Instructions for the task:
Everything in the listing beneath must be transcribed exactly.

Data extract:
--- --- ---

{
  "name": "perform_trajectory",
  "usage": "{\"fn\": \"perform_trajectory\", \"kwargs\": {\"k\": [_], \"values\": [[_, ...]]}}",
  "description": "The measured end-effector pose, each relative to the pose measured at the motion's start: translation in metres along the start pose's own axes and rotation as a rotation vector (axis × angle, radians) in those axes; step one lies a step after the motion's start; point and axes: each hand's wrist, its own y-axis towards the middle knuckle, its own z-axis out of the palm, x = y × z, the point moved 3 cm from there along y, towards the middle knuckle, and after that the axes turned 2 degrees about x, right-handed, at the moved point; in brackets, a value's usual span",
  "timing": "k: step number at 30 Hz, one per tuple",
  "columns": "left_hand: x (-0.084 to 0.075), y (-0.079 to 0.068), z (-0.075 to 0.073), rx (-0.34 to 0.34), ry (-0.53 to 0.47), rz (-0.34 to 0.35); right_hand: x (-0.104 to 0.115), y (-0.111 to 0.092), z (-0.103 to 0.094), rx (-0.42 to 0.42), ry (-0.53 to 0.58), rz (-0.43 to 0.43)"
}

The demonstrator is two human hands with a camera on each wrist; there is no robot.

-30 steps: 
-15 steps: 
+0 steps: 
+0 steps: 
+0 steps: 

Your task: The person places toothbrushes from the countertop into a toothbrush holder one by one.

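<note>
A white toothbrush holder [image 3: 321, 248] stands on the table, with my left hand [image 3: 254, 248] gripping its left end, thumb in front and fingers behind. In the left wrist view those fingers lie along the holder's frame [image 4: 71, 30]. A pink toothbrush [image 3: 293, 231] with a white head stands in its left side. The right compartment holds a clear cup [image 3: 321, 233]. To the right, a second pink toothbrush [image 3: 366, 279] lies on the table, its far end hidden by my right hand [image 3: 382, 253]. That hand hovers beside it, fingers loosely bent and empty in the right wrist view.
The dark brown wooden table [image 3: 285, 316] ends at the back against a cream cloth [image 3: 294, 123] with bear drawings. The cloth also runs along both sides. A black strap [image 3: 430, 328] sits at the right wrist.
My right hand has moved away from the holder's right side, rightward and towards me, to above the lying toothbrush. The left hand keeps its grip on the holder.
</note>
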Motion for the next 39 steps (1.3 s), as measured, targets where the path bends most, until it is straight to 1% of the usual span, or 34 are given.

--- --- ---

Response below:
{
  "name": "perform_trajectory",
  "usage": "{\"fn\": \"perform_trajectory\", \"kwargs\": {\"k\": [_], \"values\": [[_, ...]]}}",
  "description": "The measured end-effector pose, each relative to the pose measured at the motion's start: translation in metres along the start pose's own axes and rotation as a rotation vector (axis × angle, radians) in those axes; step one lies a step after the motion's start; point and axes: each hand's wrist, its own y-axis towards the middle knuckle, its own z-axis out of the palm, x = y × z, the point moved 3 cm from there along y, towards the middle knuckle, and after that the axes turned 2 degrees about x, right-handed, at the moved point; in brackets, a value's usual span",
  "timing": "k: step number at 30 Hz, one per tuple",
  "columns": "left_hand: x (-0.084 to 0.075), y (-0.079 to 0.068), z (-0.075 to 0.073), rx (-0.34 to 0.34), ry (-0.53 to 0.47), rz (-0.34 to 0.35); right_hand: x (-0.104 to 0.115), y (-0.111 to 0.092), z (-0.103 to 0.094), rx (-0.42 to 0.42), ry (-0.53 to 0.58), rz (-0.43 to 0.43)"
}

The demonstrator is two human hands with a camera on each wrist; there is no robot.

-30 steps: 
-15 steps: 
+0 steps: 
+0 steps: 
+0 steps: 

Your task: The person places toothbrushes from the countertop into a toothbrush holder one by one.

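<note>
A white toothbrush holder [image 3: 321, 248] stands on the table, with my left hand [image 3: 254, 248] gripping its left end, thumb in front and fingers behind. In the left wrist view those fingers lie along the holder's frame [image 4: 71, 30]. A pink toothbrush [image 3: 293, 231] with a white head stands in its left side. The right compartment holds a clear cup [image 3: 321, 233]. To the right, a second pink toothbrush [image 3: 366, 279] lies on the table, its far end hidden by my right hand [image 3: 382, 253]. That hand hovers beside it, fingers loosely bent and empty in the right wrist view.
The dark brown wooden table [image 3: 285, 316] ends at the back against a cream cloth [image 3: 294, 123] with bear drawings. The cloth also runs along both sides. A black strap [image 3: 430, 328] sits at the right wrist.
My right hand has moved away from the holder's right side, rightward and towards me, to above the lying toothbrush. The left hand keeps its grip on the holder.
</note>
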Motion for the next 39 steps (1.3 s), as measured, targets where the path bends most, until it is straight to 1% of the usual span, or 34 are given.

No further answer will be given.